Rienhoff syndrome

Rienhoff syndrome, also known as Loeys-Dietz syndrome type 5 or LDS5, is a rare condition that affects the body's connective tissue. This syndrome is mainly known for causing aortic aneurysms in the chest and/or abdomen, which can potentially lead to dissection or rupture. People with this condition may have other features affecting multiple body systems. These features include a cleft palate, a split or bifid uvula, problems with the mitral valve in the heart, skeletal overgrowth, instability in the neck (cervical spine), and clubfoot. However, not every person with Rienhoff syndrome will experience all of these signs, and the condition does not usually show the extreme twisting of blood vessels seen in other types of Loeys-Dietz syndrome.

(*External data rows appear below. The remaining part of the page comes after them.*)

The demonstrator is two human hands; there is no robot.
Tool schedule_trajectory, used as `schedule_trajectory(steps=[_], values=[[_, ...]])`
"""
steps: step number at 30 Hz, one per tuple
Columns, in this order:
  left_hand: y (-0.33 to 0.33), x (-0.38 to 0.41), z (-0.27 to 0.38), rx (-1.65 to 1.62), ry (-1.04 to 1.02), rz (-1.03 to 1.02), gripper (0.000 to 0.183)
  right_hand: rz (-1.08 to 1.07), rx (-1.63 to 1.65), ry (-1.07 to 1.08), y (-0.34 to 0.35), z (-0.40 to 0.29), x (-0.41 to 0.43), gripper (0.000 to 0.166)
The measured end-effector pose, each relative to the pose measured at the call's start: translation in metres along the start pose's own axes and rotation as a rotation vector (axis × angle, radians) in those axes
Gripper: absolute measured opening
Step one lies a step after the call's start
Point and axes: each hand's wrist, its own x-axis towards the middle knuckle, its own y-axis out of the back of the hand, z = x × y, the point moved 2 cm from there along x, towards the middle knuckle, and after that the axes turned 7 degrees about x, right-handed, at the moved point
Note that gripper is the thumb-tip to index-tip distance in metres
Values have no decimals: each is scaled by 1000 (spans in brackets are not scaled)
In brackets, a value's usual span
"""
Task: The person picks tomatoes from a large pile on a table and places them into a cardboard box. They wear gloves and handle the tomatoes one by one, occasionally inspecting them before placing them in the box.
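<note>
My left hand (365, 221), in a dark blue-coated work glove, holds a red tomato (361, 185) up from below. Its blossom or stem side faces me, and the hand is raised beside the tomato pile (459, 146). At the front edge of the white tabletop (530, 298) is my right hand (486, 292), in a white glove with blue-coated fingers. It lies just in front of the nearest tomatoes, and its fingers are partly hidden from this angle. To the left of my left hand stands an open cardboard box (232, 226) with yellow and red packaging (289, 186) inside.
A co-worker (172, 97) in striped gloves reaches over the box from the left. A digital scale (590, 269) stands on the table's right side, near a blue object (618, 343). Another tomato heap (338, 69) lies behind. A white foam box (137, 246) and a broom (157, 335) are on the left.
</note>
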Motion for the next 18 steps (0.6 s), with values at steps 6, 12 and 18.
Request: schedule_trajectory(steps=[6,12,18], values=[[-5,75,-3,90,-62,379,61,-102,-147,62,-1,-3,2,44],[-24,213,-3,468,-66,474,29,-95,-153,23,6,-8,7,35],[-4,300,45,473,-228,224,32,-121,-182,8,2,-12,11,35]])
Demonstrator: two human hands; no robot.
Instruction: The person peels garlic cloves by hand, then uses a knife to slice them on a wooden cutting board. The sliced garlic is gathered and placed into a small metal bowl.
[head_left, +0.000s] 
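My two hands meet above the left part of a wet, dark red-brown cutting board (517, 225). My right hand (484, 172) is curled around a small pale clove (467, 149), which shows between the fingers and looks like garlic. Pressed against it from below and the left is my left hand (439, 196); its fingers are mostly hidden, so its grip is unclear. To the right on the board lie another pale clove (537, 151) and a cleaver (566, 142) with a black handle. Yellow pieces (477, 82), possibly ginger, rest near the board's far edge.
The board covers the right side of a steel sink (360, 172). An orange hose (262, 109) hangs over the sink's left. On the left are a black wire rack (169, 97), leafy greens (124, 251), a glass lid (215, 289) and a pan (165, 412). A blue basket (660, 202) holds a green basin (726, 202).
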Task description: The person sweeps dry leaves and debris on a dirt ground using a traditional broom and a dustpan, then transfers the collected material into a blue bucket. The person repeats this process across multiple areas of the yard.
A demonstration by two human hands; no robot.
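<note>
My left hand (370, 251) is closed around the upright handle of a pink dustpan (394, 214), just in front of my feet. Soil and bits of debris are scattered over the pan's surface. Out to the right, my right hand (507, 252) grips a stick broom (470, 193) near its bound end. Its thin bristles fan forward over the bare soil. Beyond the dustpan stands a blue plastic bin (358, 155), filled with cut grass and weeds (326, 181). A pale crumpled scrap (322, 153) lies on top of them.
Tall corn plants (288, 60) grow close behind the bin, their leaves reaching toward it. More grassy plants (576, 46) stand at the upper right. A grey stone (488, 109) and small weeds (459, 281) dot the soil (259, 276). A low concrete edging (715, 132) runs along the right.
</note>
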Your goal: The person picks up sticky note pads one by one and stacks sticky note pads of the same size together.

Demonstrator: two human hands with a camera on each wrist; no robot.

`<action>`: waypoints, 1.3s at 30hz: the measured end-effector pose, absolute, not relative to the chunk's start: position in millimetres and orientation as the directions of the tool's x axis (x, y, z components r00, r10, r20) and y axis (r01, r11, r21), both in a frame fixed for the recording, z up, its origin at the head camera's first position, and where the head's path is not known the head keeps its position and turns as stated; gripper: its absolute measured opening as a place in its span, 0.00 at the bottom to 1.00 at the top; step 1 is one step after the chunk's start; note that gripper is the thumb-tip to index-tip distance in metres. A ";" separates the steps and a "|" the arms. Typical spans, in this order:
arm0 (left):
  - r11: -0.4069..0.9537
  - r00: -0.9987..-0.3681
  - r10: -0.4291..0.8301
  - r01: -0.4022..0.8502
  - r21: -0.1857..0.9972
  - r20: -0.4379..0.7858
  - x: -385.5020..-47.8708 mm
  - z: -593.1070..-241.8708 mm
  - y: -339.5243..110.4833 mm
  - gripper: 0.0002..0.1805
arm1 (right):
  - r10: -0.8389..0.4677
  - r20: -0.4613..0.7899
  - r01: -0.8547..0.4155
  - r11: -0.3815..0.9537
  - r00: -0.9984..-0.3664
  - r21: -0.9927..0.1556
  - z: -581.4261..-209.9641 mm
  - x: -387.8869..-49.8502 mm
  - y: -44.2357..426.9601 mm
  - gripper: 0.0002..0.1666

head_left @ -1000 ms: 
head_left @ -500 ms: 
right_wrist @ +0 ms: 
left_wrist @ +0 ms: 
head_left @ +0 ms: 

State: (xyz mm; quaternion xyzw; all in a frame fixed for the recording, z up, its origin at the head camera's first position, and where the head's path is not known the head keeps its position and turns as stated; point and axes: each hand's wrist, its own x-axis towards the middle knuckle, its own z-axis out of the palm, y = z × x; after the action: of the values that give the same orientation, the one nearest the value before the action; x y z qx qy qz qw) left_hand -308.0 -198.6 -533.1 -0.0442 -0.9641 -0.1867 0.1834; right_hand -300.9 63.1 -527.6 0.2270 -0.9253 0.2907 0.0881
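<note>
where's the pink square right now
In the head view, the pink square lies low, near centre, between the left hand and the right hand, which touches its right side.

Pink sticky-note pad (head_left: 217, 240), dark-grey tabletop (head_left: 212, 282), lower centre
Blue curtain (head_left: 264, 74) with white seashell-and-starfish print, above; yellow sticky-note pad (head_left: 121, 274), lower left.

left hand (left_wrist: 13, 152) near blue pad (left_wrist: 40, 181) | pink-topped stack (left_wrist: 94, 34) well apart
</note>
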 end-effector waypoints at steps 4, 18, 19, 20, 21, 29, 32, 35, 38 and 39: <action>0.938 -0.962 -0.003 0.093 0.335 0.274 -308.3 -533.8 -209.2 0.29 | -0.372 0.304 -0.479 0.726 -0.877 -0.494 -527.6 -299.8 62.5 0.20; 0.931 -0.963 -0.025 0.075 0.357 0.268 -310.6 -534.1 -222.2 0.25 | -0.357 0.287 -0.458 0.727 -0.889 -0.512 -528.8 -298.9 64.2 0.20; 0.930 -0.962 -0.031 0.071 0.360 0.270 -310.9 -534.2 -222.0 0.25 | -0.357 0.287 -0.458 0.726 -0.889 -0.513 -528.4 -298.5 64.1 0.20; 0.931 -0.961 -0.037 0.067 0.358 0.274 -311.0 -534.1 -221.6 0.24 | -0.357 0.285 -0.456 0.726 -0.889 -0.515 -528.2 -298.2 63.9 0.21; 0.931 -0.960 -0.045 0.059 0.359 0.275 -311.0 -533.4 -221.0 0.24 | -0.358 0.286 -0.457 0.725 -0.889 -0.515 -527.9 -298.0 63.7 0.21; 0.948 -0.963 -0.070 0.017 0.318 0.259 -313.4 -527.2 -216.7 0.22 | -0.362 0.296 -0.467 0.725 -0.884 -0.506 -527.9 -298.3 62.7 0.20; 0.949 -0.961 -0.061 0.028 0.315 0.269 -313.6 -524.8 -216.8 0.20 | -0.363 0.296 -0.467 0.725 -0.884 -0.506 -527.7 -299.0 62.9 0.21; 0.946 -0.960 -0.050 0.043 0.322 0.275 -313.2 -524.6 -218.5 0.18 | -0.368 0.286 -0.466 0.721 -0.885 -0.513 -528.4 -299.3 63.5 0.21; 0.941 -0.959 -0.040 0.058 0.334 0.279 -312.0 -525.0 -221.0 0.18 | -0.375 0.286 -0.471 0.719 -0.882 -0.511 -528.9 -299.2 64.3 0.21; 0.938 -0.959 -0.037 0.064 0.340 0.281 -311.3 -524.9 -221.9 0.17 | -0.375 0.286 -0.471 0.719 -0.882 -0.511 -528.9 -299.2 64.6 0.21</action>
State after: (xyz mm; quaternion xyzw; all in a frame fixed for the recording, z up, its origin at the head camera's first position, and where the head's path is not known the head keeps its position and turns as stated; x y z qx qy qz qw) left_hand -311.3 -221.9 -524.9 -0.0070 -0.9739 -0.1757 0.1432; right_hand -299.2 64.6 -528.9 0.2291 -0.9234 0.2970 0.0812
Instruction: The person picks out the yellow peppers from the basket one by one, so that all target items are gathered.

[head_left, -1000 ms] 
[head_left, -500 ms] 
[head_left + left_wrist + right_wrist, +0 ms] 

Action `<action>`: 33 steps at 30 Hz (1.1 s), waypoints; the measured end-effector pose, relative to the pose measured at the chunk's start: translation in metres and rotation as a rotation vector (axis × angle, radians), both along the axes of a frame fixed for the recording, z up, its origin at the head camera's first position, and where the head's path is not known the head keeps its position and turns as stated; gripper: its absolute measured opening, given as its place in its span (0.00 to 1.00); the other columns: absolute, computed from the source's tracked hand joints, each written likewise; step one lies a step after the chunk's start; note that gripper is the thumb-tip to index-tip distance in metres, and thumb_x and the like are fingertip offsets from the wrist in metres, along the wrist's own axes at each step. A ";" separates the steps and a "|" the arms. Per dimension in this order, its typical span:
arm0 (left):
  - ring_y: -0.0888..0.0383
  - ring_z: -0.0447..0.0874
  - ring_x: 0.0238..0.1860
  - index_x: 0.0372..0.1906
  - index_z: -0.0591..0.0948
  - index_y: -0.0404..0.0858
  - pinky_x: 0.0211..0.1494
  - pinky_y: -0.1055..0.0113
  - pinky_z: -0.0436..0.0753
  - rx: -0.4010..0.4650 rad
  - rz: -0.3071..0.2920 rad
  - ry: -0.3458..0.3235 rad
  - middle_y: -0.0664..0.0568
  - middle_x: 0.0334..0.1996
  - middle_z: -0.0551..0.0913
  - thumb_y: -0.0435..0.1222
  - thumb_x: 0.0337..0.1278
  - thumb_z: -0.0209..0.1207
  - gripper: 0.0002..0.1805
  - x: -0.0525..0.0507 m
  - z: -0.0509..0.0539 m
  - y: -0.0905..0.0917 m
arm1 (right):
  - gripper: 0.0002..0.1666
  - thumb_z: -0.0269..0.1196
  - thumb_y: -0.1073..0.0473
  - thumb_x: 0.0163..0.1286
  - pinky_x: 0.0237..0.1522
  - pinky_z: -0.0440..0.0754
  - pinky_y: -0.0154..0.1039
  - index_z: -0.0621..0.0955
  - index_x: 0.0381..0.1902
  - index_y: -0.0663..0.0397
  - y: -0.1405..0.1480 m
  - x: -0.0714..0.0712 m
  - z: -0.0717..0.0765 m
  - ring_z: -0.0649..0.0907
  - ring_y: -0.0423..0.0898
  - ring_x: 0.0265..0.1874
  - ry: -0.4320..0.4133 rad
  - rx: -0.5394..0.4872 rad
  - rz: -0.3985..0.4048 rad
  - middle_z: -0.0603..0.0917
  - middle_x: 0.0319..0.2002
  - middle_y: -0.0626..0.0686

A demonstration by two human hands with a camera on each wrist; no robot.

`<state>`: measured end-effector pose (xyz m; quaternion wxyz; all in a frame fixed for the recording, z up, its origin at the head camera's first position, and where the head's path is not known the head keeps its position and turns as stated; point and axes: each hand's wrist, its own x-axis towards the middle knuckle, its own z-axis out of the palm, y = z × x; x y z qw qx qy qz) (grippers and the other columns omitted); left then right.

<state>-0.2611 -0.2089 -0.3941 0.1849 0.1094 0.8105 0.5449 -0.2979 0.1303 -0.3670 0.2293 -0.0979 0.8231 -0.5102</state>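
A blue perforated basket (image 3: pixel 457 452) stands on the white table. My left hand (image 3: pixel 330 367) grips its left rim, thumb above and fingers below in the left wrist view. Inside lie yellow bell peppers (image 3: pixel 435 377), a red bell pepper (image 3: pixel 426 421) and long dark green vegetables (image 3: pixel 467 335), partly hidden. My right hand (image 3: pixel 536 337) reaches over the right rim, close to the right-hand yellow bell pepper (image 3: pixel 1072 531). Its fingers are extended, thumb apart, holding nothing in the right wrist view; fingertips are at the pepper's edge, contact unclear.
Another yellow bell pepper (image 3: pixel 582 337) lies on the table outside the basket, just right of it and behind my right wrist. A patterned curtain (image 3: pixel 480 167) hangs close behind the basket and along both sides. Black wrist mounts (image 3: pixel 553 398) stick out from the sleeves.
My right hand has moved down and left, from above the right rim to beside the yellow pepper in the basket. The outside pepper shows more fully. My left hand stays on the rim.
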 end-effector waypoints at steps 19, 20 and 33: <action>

People with Rienhoff syndrome commonly develop aortic aneurysms, which are bulges in the large blood vessel that may threaten heart health. Other signs can include issues such as a cleft palate or bifid uvula, heart valve problems (especially with the mitral valve), unusually fast or excessive growth of bones, instability in the cervical spine, and clubfoot deformity. Not every person shows all these features.

Rienhoff syndrome is linked to changes in the TGFB3 gene. This genetic mutation likely contributes to the abnormalities seen in the connective tissue, leading to the various features of the disorder. The exact mechanisms by which the gene affects different body parts are still being studied.

Information about treatment is currently limited for this condition.

Information about prognosis is currently limited for this condition.

Information about current research and future directions is limited for this condition. Researchers continue to study genetic factors and the wide range of symptoms to better understand Rienhoff syndrome.